Yeah, -r or --resolve-ip is what you're looking for.

Cassandra's nodetool command is kind of wonky.  Inconsistent across functions 
(e.g. sometimes 'keyspace.columnfamily' other times 'keyspace columnfamily', 
pay attention to the character between the items), doesn't resolve IPs by 
default (while standard linux commands require you to pass something like -n to 
not resolve names), so on and so forth.

When in doubt run nodetool without specifying a command and it'll list all of 
the available options (another example of wonkiness, the 'help' argument is not 
listed in this output)

-Gene

On Thu, Oct 8, 2015 at 7:01 AM, Paulo Motta 
mailto:pauloricard...@gmail.com>> wrote:
Have you tried using the -r or --resolve-ip option?
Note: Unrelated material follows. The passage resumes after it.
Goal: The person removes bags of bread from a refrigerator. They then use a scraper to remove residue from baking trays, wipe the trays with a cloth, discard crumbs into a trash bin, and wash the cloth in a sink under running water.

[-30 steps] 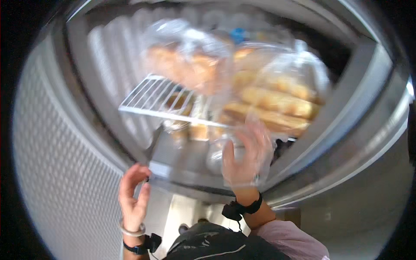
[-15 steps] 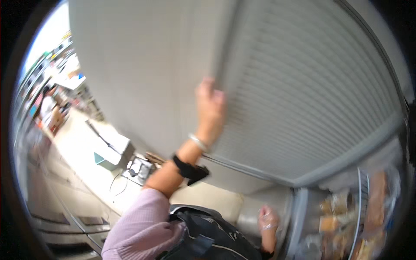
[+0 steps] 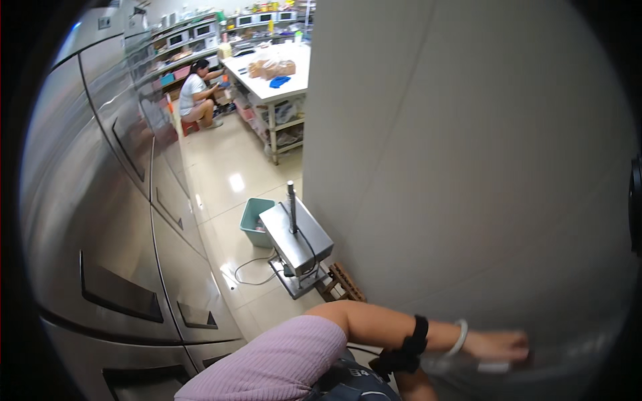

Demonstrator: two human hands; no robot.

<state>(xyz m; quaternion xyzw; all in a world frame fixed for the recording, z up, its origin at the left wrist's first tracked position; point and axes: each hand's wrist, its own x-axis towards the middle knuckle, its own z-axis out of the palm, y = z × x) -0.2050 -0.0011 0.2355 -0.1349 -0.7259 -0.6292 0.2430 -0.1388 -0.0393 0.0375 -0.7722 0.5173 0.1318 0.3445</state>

2015-10-07 19:59 GMT-07:00 Kevin Burton 
mailto:bur...@spinn3r.com>>:
I find it really frustrating that nodetool status doesn't include a hostname

Makes it harder to track down problems.

I realize it PRIMARILY uses the IP but perhaps cassandra.yml can include an 
optional 'hostname' parameter that can be set by the user.  OR have the box 
itself include the hostname in gossip when it starts up.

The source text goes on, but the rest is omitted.